▶ **Exercise**
Your answer should be the exact lines of the data below from the one containing "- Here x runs" through the one containing "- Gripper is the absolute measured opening"; please include nothing else.
* * * * * * * * *
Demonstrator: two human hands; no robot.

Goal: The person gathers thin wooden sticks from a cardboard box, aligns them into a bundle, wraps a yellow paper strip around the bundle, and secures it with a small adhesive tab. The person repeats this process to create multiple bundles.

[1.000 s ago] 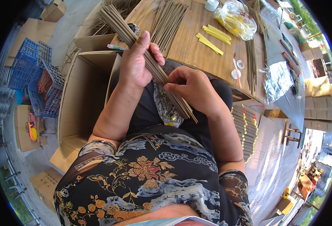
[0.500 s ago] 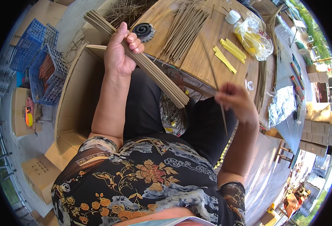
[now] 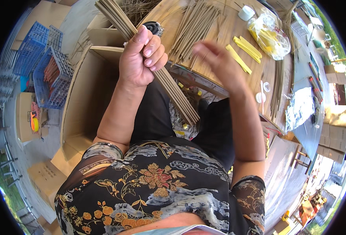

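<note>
My left hand (image 3: 141, 58) is wrapped round a bundle of thin brown sticks (image 3: 177, 94), thumb on top. The bundle slants from the upper left down toward the space between my knees. My right hand (image 3: 220, 64) hangs over the near edge of the wooden table (image 3: 216, 76), just right of a loose pile of the same sticks (image 3: 196, 29). Motion smears its fingers, and no stick shows in them. Flat yellow strips (image 3: 247, 49) lie right of that hand. Partly hidden behind my left hand is a black coil (image 3: 153, 27).
An open cardboard box (image 3: 80, 94) stands left of my legs. Blue plastic crates (image 3: 49, 78) sit farther left, one with reddish sticks. A clear bag with yellow contents (image 3: 271, 37) and a white cup (image 3: 246, 13) stand at the table's far right. Scraps litter the floor below.
The single stick in my right hand no longer shows there; that hand has moved up and left over the table. My left hand with the bundle has shifted slightly right and down.
</note>
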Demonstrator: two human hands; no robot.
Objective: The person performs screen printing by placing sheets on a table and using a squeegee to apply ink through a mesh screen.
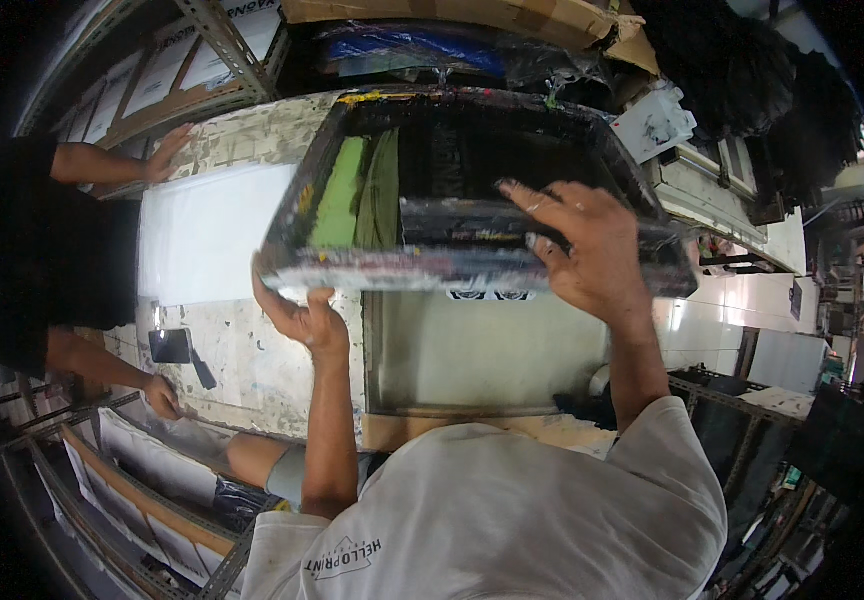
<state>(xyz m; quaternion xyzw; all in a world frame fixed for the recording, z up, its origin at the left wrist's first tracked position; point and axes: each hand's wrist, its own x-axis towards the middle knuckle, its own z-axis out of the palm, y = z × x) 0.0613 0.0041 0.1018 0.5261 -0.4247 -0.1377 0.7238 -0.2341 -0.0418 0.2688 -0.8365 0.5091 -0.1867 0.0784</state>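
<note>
My left hand (pixel 307 320) grips the near left corner of a screen-printing frame (pixel 432 268), whose near edge is raised above the table. The frame is ink-stained, with dark mesh and a bright green strip (pixel 342 195) inside its left part. Across the inside of the frame lies a dark squeegee (pixel 452 222). My right hand (pixel 587 245) is on its right part, fingers beyond it and thumb on the near side. Under the raised edge is a pale board (pixel 492 350), with two small dark printed marks (pixel 492 294) partly hidden by the frame.
At the left, another person (pixel 52 260) in dark clothing rests hands on the table beside a white sheet (pixel 214 230). A dark flat scraper-like tool (pixel 180 350) lies nearer. Cardboard (pixel 482 15) sits behind the frame; metal racks (pixel 222 50) stand at the far left.
</note>
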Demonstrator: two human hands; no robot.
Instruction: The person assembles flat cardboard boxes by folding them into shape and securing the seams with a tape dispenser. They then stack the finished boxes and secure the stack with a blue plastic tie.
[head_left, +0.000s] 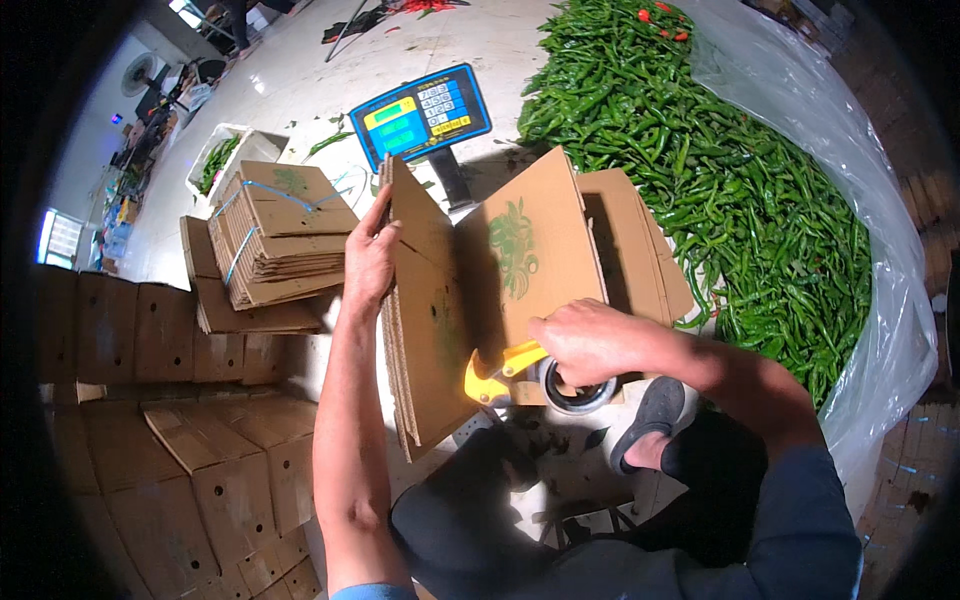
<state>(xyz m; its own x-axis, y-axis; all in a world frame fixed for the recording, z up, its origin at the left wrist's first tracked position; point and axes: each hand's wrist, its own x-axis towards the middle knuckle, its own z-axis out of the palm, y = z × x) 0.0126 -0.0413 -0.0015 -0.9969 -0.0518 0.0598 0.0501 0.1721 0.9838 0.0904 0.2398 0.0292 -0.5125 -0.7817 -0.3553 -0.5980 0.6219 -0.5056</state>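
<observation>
My left hand grips the upper left edge of a flattened cardboard box, which stands upright in front of me with its layered edge toward the left. Closed around a yellow tape dispenser with a dark roll is my right hand. The dispenser's head points left, close to the lower part of the cardboard; whether it touches cannot be told. Beside it, a cardboard panel with a green printed plant leans up between my hands. Further cardboard flaps stand behind my right hand.
Green peppers lie in a big heap on clear plastic sheeting at right. A scale display stands straight ahead. Strapped flat boxes and stacked cartons fill the left, near a white crate.
</observation>
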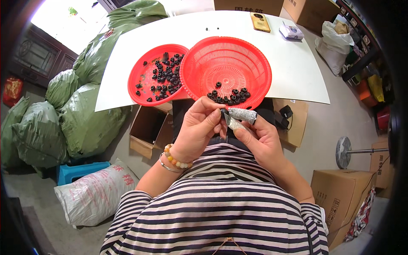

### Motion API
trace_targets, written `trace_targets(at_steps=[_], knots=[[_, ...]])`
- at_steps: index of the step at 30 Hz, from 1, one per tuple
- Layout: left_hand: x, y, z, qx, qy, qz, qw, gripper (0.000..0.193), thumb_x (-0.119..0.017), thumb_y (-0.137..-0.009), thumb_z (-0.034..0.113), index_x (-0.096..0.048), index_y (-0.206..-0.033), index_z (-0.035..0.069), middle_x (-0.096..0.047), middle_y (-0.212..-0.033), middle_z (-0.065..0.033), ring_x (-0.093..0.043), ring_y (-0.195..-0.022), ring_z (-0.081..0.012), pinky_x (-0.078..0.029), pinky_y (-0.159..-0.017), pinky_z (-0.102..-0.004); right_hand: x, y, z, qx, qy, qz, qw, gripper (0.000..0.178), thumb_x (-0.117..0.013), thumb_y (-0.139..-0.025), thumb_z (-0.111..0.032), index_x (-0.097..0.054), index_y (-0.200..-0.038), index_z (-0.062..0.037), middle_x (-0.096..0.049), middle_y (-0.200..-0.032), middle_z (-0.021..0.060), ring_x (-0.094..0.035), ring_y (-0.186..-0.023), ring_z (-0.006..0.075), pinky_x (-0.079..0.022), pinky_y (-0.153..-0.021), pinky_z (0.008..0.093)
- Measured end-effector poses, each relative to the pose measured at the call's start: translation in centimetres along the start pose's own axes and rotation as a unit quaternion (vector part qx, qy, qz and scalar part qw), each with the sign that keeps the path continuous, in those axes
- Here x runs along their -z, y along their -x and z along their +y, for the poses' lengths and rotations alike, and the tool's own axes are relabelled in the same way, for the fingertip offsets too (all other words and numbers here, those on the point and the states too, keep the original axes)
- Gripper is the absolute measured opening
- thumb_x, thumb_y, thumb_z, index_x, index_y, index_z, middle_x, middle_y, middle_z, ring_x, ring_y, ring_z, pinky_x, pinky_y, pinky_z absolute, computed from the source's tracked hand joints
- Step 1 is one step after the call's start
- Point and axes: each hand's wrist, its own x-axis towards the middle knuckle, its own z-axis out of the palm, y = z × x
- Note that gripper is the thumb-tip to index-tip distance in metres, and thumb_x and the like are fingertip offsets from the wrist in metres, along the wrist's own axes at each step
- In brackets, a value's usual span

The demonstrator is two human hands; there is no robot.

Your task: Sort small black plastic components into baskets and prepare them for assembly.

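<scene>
Far left: green sacks (91, 121) piled on the floor (29, 208), hemming in the surface's (293, 80) left side. White sack (95, 193) lower down.

Shallow red tray (132, 78) near the left edge, loose black parts (170, 74) in it, mostly on its right half. Its near rim reaches the surface's near edge. Open cardboard box (148, 129) below that edge.

Left hand (197, 123) just off the near edge, over the lap: thumb and fingers pinched together on one black part (223, 112).

Red basket (259, 46) overlaps the tray's right rim in view; its near rim crosses the near edge. Black parts bunched at its near side. Two tiny dark bits by the far edge.

Right hand (261, 136) meets the left: fingers clamped on a pale wrapped piece (235, 123), kind unclear; index finger in a grey sleeve (243, 115).

Wide stretch of surface from basket to curved right edge; yellow phone (260, 23) and white packet (291, 32) at its far end. Carton (340, 199) on the floor, lower right.
</scene>
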Motion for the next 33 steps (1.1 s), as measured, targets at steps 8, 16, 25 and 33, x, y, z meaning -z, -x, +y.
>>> trace_targets(at_steps=[8, 16, 25, 33], knots=[[-0.1, 0.0, 0.0, -0.001, -0.016, 0.022, 1.0, 0.011, -0.048, -0.088, 0.006, -0.05, -0.097, 0.001, -0.051, -0.071, -0.0027, -0.051, -0.062, -0.0084, -0.046, -0.058, -0.0229, -0.4, -0.1, 0.1, 0.006, -0.009, 0.01, 1.0, 0.025, -0.049, -0.087, -0.005, -0.049, -0.111, 0.003, -0.058, -0.095, 0.0056, -0.053, -0.089, 0.0086, -0.042, -0.081, 0.0225], [-0.1, 0.0, -0.2, 0.021, 0.002, 0.011, 1.0, 0.01, -0.047, -0.088, 0.008, -0.05, -0.096, 0.003, -0.052, -0.073, -0.0033, -0.05, -0.062, -0.007, -0.046, -0.058, -0.0227, -0.1, -0.5, 0.1, -0.001, -0.033, -0.005, 0.999, 0.024, -0.048, -0.089, -0.008, -0.048, -0.11, 0.0019, -0.057, -0.093, 0.0047, -0.053, -0.085, 0.0082, -0.042, -0.078, 0.0212], [0.1, -0.2, -0.2, 0.135, 0.129, -0.02, 0.982, 0.013, -0.047, -0.09, 0.019, -0.049, -0.093, 0.007, -0.046, -0.071, -0.0003, -0.039, -0.055, -0.0041, -0.039, -0.049, -0.0188, 1.1, -1.2, 0.6, -0.059, -0.087, 0.048, 0.993, 0.023, -0.049, -0.089, -0.015, -0.048, -0.107, -0.0007, -0.056, -0.09, 0.0018, -0.053, -0.083, 0.0062, -0.043, -0.076, 0.0215], [-0.3, 0.0, -0.1, 0.168, 0.112, -0.013, 0.979, 0.012, -0.047, -0.089, 0.019, -0.048, -0.094, 0.008, -0.043, -0.069, 0.0007, -0.037, -0.055, -0.0036, -0.037, -0.046, -0.0174, -0.2, -2.6, -0.3, -0.076, -0.087, 0.037, 0.993, 0.024, -0.055, -0.086, -0.015, -0.049, -0.106, -0.0029, -0.057, -0.092, 0.0017, -0.053, -0.082, 0.0054, -0.042, -0.072, 0.0192]])
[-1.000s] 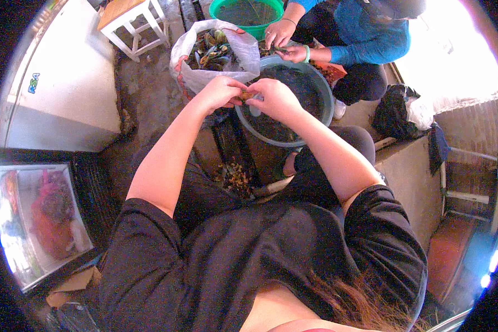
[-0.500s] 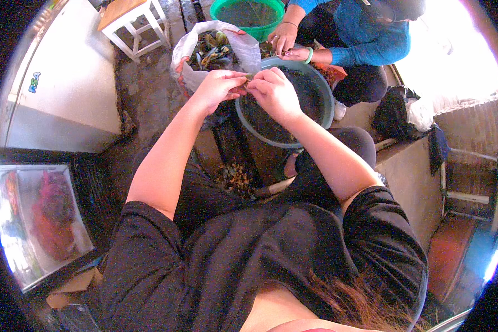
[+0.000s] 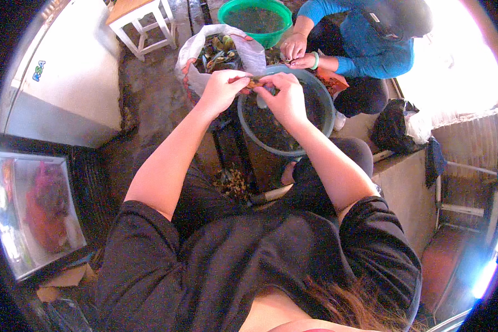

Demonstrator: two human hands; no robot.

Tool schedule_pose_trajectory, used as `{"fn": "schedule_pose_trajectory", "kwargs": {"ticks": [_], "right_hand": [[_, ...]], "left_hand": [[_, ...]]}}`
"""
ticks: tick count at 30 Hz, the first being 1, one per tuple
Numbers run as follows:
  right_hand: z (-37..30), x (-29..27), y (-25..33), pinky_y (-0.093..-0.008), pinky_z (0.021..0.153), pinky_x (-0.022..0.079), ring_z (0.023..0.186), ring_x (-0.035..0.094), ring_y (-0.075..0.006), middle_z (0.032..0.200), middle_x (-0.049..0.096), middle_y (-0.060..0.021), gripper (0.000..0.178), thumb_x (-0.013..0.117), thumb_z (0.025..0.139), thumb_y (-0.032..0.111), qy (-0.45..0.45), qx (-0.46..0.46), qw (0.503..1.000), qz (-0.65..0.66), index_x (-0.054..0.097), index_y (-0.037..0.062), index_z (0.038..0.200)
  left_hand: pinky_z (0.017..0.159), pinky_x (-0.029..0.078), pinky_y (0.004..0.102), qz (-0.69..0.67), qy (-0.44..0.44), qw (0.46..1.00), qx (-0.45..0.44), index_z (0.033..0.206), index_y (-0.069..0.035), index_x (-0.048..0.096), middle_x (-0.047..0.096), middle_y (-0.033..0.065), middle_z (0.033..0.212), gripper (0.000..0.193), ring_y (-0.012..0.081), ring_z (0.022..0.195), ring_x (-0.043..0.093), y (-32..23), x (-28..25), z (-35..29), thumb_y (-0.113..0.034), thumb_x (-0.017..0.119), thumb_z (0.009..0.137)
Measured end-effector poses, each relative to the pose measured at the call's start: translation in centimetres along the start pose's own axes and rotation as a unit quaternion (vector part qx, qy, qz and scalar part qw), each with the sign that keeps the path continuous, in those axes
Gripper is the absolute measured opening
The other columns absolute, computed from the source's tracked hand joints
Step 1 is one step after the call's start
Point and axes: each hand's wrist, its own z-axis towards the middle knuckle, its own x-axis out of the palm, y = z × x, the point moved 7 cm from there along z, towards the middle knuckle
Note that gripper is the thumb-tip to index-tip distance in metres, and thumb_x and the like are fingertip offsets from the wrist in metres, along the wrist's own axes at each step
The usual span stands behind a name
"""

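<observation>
Between my fingertips is a mussel (image 3: pixel 254 83), its orange flesh showing by the dark shell. My left hand (image 3: pixel 224 90) pinches it from the left, thumb and fingers pressed together. From the other side my right hand (image 3: pixel 287 97) grips it with thumb and fingertips. Both hands are raised over the near left rim of a wide grey-blue basin (image 3: pixel 266 147), whose dark contents are hard to make out. Just beyond my left hand stands an open white plastic bag (image 3: pixel 189 72) with several dark mussel shells (image 3: pixel 220 55) in it.
A green basin (image 3: pixel 271 39) stands beyond the bag. At the far right a co-worker in a blue sleeve (image 3: pixel 365 58) works with both hands near the basin. Small orange-brown bits (image 3: pixel 233 185) lie between my legs. A wooden-topped stool (image 3: pixel 141 27) and white appliance (image 3: pixel 66 83) stand left.
My hands have drawn slightly apart and the mussel's orange flesh now shows between them. The view has shifted a little, so the basins and bag sit lower and further right.
</observation>
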Motion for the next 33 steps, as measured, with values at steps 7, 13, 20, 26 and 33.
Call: {"fn": "schedule_pose_trajectory", "kwargs": {"ticks": [7,13,20,26,33], "right_hand": [[0.1,1.4,-2.1,-0.0433,0.078,0.047,0.090,0.062,-0.0282,0.086,0.067,-0.0091,0.027,0.072,0.073,0.035,0.103,0.086,0.990,0.038,0.070,0.0121,0.088],[0.0,1.6,-2.4,-0.0419,0.075,0.050,0.083,0.065,-0.0287,0.085,0.068,-0.0112,0.019,0.067,0.077,0.029,0.107,0.090,0.990,0.004,0.071,0.0123,0.085],[0.0,1.6,-2.7,-0.0391,0.072,0.051,0.073,0.067,-0.0292,0.080,0.068,-0.0130,0.020,0.067,0.077,0.026,0.094,0.102,0.984,0.108,0.071,0.0102,0.089],[-0.4,1.7,-4.3,-0.0326,0.073,0.050,0.077,0.065,-0.0185,0.084,0.069,-0.0120,0.020,0.070,0.079,0.020,0.047,0.182,0.952,0.243,0.071,0.0048,0.092],[-0.8,2.4,-4.5,-0.0285,0.069,0.049,0.073,0.060,-0.0116,0.082,0.068,-0.0057,0.020,0.068,0.082,0.018,0.056,0.261,0.887,0.376,0.070,0.0001,0.091]], "left_hand": [[0.068,0.050,0.0285,0.149,0.000,0.988,0.047,0.102,0.001,0.067,0.069,0.0124,0.085,0.021,0.0146,0.073,0.065,-0.8,0.6,-0.2,-0.012,0.059,0.086],[0.070,0.049,0.0290,0.141,0.025,0.988,0.052,0.101,-0.001,0.068,0.069,0.0106,0.085,0.022,0.0140,0.075,0.063,0.5,1.5,0.0,-0.015,0.060,0.086],[0.062,0.046,0.0310,0.127,0.007,0.989,0.075,0.094,-0.001,0.068,0.066,0.0150,0.074,0.022,0.0164,0.065,0.061,0.5,1.6,0.1,-0.017,0.060,0.082],[0.068,0.047,0.0261,0.077,-0.004,0.997,-0.020,0.098,0.000,0.068,0.067,0.0077,0.081,0.023,0.0129,0.071,0.060,2.0,1.3,0.5,-0.016,0.057,0.084],[0.066,0.047,0.0218,-0.225,-0.006,0.955,-0.192,0.103,-0.001,0.064,0.065,0.0032,0.091,0.022,0.0095,0.075,0.059,4.6,2.0,-0.3,-0.015,0.059,0.087]]}}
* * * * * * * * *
▶ **Answer section**
- Here x runs along their -z, y along their -x and z along their +y, for the poses' lengths and rotations alike, and the tool's own axes are relabelled in the same way, for the fingertip offsets too (all other words and numbers here, those on the point and the states too, keep the original axes)
- Gripper is the absolute measured opening

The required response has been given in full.